__WHAT YOU NEED TO DO__:
A bare number is the expected answer: the count of lines in the data holding "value".

__SOURCE DATA__:
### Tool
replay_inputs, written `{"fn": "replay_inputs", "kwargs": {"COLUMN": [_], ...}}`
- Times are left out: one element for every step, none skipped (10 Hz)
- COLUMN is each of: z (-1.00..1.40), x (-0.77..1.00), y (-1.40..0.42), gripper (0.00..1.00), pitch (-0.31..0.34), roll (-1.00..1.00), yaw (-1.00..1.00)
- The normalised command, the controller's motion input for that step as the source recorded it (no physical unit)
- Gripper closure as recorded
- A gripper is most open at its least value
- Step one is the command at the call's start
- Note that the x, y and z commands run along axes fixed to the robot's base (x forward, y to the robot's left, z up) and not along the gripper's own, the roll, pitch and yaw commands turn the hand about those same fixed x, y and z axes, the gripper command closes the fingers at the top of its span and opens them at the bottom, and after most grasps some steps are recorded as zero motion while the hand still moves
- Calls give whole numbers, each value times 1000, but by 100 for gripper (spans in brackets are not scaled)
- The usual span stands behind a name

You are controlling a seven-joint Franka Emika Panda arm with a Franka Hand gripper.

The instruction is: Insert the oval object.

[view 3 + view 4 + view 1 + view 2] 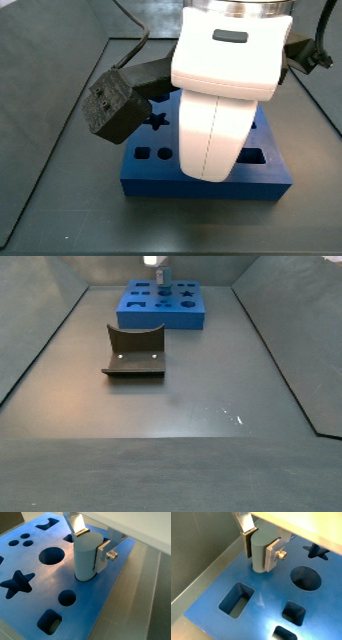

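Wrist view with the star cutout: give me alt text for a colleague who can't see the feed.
The gripper holds a pale grey oval piece upright, its lower end at the surface of the blue block. Around it are cutouts: a star, a large round hole and smaller holes.

The two-finger parallel-jaw gripper (89, 542) points straight down, its flat silver finger plates with dark pads closed against opposite sides of a pale grey oval peg (87, 558) that stands upright between them. In both wrist views one finger (249, 534) lies against the peg's far side and the other finger (272, 551), carrying a small bolt, presses the near side. The peg's lower end meets the blue block (30, 564). In a side view the white wrist housing (230, 85) fills the centre of the frame, hiding the fingers. In a side view the gripper (156, 264) shows only as a small shape at the far end of the scene.
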Motion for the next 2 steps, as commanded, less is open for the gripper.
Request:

__SOLUTION TO THIS EXERCISE__:
2